Applying C - Cores
Written by Harry Fairhead   
Monday, 03 July 2023
Article Index
Applying C - Cores
Affinity

Affinity

The operating system tries to keep threads associated with particular cores, but sometime you need to enforce this. There is no standard POSIX way of determining which core a thread will use, but there is a Linux extension of the Pthreads library that does the job. The setaffinity function:

int pthread_setaffinity_np(pthread_t thread, 
size_t cpusetsize, const cpu_set_t *cpuset);

sets the specified thread to run on one of a set of possible CPUs as specified by the cpuset – the affinity mask.

The getaffinity function will return the affinity mask of the specified thread:

int pthread_getaffinity_np(pthread_t thread, 
size_t cpusetsize, cpu_set_t *cpuset);

Notice the thread is specified as a Pthread id. You can also use a Linux process id if you use the alternative get and set functions defined in sched.h:

int sched_setaffinity(pid_t pid,size_t cpusetsize,
const cpu_set_t *mask); int sched_getaffinity(pid_t pid,size_t cpusetsize, cpu_set_t *mask);

In practice, the Pthreads function calls the functions defined in sched.h.

The only thing we need to know is how to set the affinity mask. This uses a single bit to control access to each of the physical and logical cores. You can’t simply set or reset these bits. You have to use the set of macros designed for the job. There are a large number of these, but the ones that you use most often are:

CPU_ZERO(& cpuset); 	set all bits to 0
CPU_SET(n,& cpuset); 
sets the bit corresponding to core n CPU_CLR(n,&cpuset);
          	resets the bit corresponding to core n

How do you find out which core corresponds to which bit in the mask?

As long as your system is set up correctly you should be able to get details by reading the /proc/cpuinfo file or you could use the lstopo tool.

For example, suppose you want to run two threads on separate cores. First we need two functions to run:

volatile int j;
volatile int i;
void * threadA(void *p) {
    for (i = 0;; i++) {
    };
}
void * threadB(void *p) {
    for (j = 0;; j++) {
    };
}

These simply run a for loop with a global counter to let us know how many times the loop has been executed. The global counters have to be marked as volatile to stop the compiler optimizing the empty loops away.

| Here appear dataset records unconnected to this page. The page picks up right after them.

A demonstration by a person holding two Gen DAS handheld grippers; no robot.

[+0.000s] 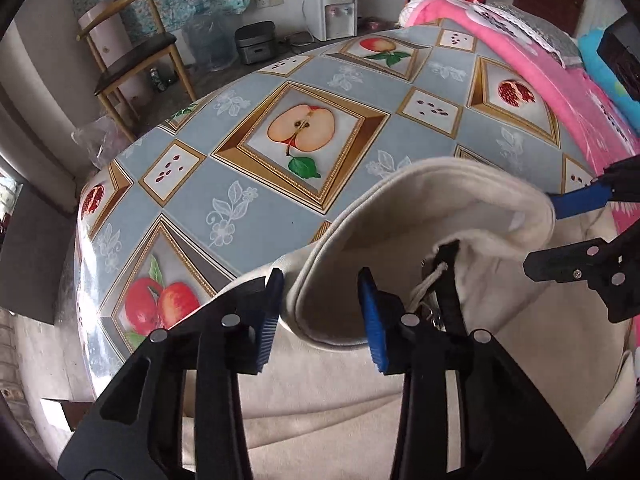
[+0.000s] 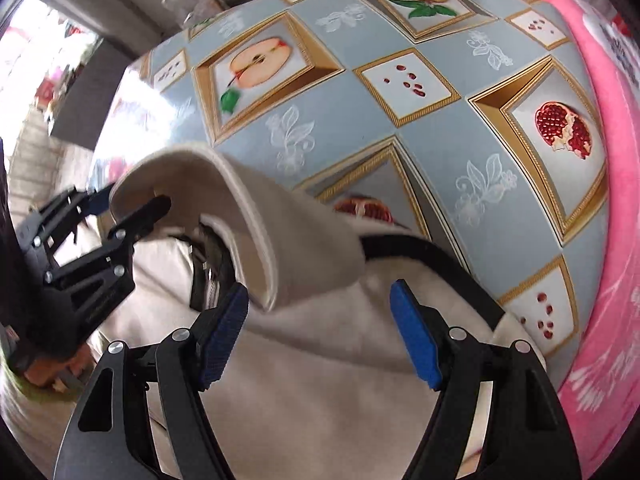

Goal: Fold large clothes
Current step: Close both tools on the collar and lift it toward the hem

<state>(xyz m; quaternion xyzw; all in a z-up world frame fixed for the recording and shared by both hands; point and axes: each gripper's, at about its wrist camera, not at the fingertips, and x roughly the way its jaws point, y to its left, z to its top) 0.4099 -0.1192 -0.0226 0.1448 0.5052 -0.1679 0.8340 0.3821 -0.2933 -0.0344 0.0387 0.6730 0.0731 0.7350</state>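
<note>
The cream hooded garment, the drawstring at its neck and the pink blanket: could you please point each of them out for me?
cream hooded garment (image 1: 460, 200): left wrist view, on the hood's inner lining.
drawstring (image 1: 430, 280): left wrist view, on the cord beside the black strip.
pink blanket (image 2: 612, 160): right wrist view, on its plush surface beside the tablecloth.

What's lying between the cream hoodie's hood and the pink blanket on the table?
Only bare fruit-print tablecloth. In the right wrist view nothing rests between the hood and the pink blanket.
</note>
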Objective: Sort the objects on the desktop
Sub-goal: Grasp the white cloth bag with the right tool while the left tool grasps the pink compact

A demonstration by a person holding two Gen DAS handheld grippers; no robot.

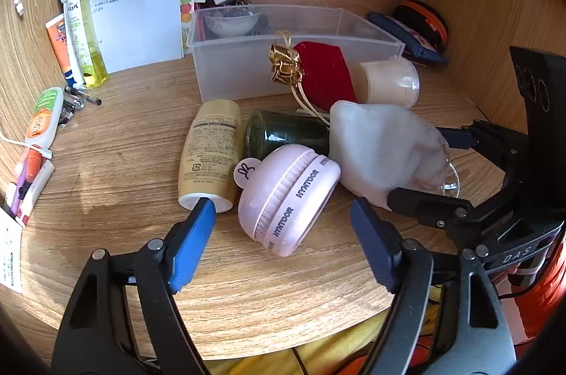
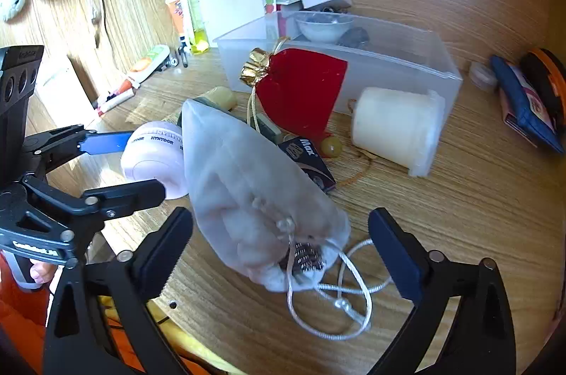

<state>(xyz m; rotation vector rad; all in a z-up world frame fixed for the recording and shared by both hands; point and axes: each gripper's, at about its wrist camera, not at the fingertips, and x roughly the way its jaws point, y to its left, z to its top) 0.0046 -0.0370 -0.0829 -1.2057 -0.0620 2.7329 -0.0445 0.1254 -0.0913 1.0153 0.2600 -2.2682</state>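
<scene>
A pink round case marked HYNTOOR lies on its edge on the wooden desk. My left gripper stands open just short of it, one blue pad to each side and neither touching. In the right wrist view, a white drawstring pouch lies between the wide-open fingers of my right gripper, and the pads are clear of it. The pouch's cord loops toward the desk edge. Each gripper also shows in the other's view: the right gripper around the pouch, the left gripper at the pink case.
Behind stands a clear plastic bin with a bowl inside. A red velvet pouch, a cream jar, a dark green jar and a beige bottle crowd its front. A small dark box lies by the pouch. Tubes and a yellow spray bottle stand left.
</scene>
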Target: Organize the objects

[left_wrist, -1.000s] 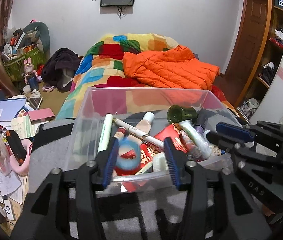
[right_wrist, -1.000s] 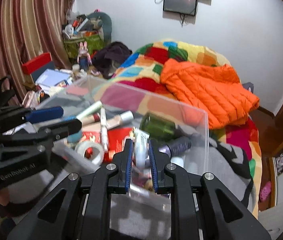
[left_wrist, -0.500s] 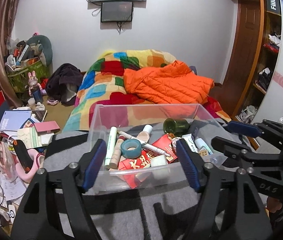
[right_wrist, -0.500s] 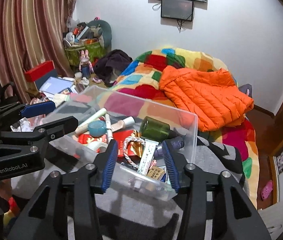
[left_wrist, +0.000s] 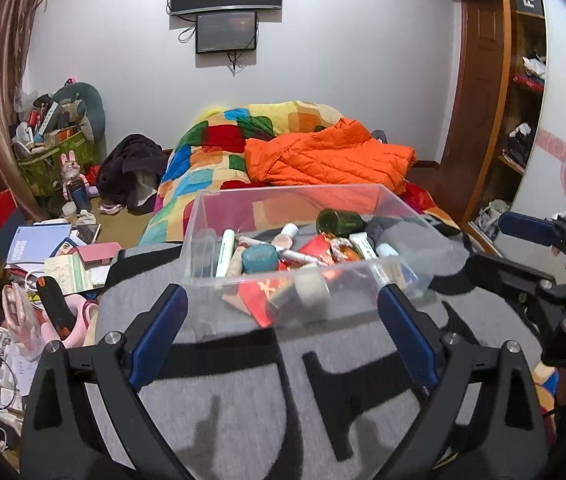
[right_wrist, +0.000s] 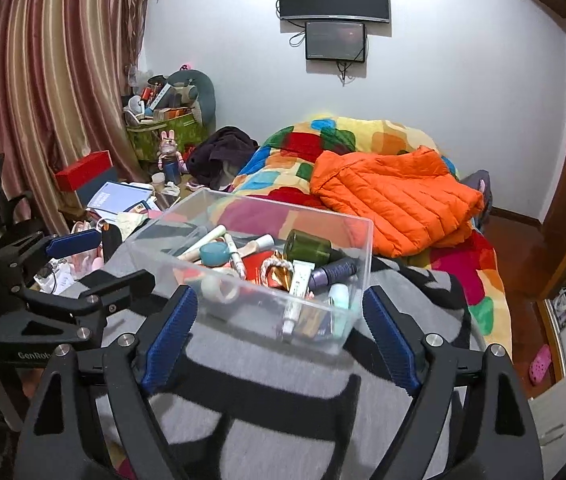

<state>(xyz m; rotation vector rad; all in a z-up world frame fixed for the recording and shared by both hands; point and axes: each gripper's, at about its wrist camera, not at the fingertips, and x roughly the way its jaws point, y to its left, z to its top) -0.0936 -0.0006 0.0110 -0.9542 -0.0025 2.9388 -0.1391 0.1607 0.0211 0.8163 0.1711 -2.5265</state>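
I had the left gripper (left_wrist: pixel 279 320) spread wide and empty, and the right gripper (right_wrist: pixel 279 330) likewise wide. Both hung near the clear bin (left_wrist: pixel 395 216) of small items, which sat on the grey blanket (left_wrist: pixel 243 400) just beyond them.

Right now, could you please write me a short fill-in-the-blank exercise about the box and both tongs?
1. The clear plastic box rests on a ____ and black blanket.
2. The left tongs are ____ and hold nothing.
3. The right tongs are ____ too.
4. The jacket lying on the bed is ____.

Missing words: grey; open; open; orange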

To set the thread affinity we need to use the macros:

cpu_set_t cpuset;
CPU_ZERO(&cpuset);
CPU_SET(1, &cpuset);

This sets the mask to core 1. Next we start the first thread and set its affinity:

pthread_t pthreadA;
pthread_create(&pthreadA, NULL, threadA, NULL);
pthread_setaffinity_np(pthreadA, sizeof (cpu_set_t), &cpuset);

The second thread is to run on core 2 so we need to change the mask and then start the thread:

CPU_ZERO(&cpuset);
CPU_SET(2, &cpuset);
pthread_t pthreadB;
pthread_create(&pthreadB, NULL, threadB, NULL);
pthread_setaffinity_np(pthreadB, sizeof (cpu_set_t),
&cpuset);

Now we can let the main thread sleep for a few seconds and print the value of the counters to give an indication of how many loops each thread has performed.

The complete program is:

#define _GNU_SOURCE
#include <stdio.h>
#include <stdlib.h>
#include <pthread.h>
#include <sched.h>
#include <unistd.h>
volatile int j;
volatile int i;
void * threadA(void *p) {
    for (i = 0;; i++) {
    };
}
void * threadB(void *p) {
    for (j = 0;; j++) {
    };
}
int main(int argc, char** argv) {
    cpu_set_t cpuset;
    CPU_ZERO(&cpuset);
    CPU_SET(1, &cpuset);
    pthread_t pthreadA;
    pthread_create(&pthreadA, NULL, threadA, NULL);
    pthread_setaffinity_np(pthreadA, 
sizeof (cpu_set_t), &cpuset); CPU_ZERO(&cpuset); CPU_SET(2, &cpuset); pthread_t pthreadB; pthread_create(&pthreadB, NULL, threadB, NULL); pthread_setaffinity_np(pthreadB,
sizeof (cpu_set_t), &cpuset); sleep(5); printf("%d,%d", i, j); return (EXIT_SUCCESS); }

If you run the program you will find that each thread executes roughly the same number of loops. Now if you set the second thread to run on the same core by changing:

 CPU_SET(2, &cpuset);

to:

 CPU_SET(1, &cpuset);

and run it again, you will discover that each thread now loops for about half the previous total. This is what you would expect as each of the two threads now only gets to run on the core for half of the total time.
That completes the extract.